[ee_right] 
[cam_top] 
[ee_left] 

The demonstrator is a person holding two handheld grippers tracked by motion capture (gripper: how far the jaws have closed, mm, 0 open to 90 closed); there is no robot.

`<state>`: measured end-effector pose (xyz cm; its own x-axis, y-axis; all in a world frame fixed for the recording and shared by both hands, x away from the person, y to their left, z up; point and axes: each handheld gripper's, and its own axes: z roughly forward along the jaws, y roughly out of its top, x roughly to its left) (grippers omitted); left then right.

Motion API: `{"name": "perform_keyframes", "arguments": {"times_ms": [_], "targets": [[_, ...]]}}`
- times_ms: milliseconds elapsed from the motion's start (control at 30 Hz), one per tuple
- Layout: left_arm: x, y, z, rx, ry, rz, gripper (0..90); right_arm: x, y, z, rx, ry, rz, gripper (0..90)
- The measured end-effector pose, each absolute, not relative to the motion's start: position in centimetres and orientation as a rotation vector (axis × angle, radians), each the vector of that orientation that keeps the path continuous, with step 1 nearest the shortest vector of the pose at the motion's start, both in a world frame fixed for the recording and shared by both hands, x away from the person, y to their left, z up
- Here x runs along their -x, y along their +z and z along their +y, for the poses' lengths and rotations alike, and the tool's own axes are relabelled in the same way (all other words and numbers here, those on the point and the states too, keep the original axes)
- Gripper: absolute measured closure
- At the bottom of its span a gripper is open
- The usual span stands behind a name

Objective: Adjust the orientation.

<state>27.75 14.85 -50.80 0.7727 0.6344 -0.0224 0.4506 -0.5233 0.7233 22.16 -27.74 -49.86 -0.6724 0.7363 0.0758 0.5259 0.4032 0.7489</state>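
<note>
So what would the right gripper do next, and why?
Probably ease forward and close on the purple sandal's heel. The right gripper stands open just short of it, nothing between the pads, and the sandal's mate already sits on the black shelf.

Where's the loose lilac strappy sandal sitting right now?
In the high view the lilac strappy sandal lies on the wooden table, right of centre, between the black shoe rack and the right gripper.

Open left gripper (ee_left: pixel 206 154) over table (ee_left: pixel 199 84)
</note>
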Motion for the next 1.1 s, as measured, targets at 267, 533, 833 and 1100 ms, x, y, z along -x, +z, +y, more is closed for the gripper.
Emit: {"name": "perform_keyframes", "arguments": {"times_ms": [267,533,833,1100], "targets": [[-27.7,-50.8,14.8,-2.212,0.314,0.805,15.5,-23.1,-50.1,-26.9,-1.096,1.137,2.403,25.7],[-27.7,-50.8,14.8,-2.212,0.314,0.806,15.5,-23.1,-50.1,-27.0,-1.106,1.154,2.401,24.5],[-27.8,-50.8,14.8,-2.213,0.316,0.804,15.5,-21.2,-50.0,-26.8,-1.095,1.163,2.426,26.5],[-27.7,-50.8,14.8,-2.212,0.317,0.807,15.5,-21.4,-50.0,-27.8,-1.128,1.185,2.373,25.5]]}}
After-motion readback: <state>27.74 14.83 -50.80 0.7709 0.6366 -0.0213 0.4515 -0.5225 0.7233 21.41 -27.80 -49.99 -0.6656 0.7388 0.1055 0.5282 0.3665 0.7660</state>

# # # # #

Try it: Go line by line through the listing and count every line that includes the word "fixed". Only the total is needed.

Solved problem: 2